What is expected
Your answer should consist only of the lines below from the one with "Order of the" through the one with "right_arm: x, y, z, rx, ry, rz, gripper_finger", copied exactly.

Information supplied

•••

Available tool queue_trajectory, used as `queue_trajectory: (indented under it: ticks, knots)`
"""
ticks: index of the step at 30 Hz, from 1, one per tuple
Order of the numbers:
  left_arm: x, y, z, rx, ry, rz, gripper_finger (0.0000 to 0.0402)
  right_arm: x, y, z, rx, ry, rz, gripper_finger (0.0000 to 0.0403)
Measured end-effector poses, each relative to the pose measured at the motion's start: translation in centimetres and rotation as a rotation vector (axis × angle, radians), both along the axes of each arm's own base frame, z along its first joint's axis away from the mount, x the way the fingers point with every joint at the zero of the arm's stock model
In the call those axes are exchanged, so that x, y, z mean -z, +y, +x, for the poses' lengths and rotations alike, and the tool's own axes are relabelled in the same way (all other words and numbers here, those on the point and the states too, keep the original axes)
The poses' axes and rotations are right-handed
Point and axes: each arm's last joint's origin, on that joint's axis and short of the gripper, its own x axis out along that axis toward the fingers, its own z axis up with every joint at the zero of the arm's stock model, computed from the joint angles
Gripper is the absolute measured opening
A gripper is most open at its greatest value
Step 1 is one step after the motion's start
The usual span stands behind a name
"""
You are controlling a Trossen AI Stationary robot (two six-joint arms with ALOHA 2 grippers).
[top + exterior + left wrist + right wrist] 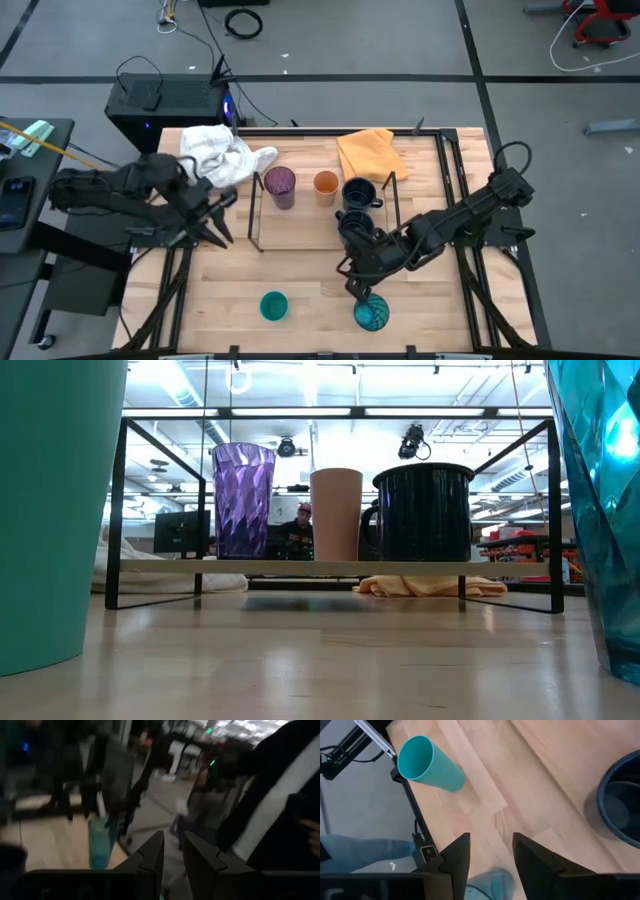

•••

Worked solution
Order of the numbers:
  left_arm: x, y, z, rx, ry, rz, gripper_finger (0.0000 to 0.0402)
  right_arm: x, y, z, rx, ry, rz, gripper_finger (0.0000 to 0.0403)

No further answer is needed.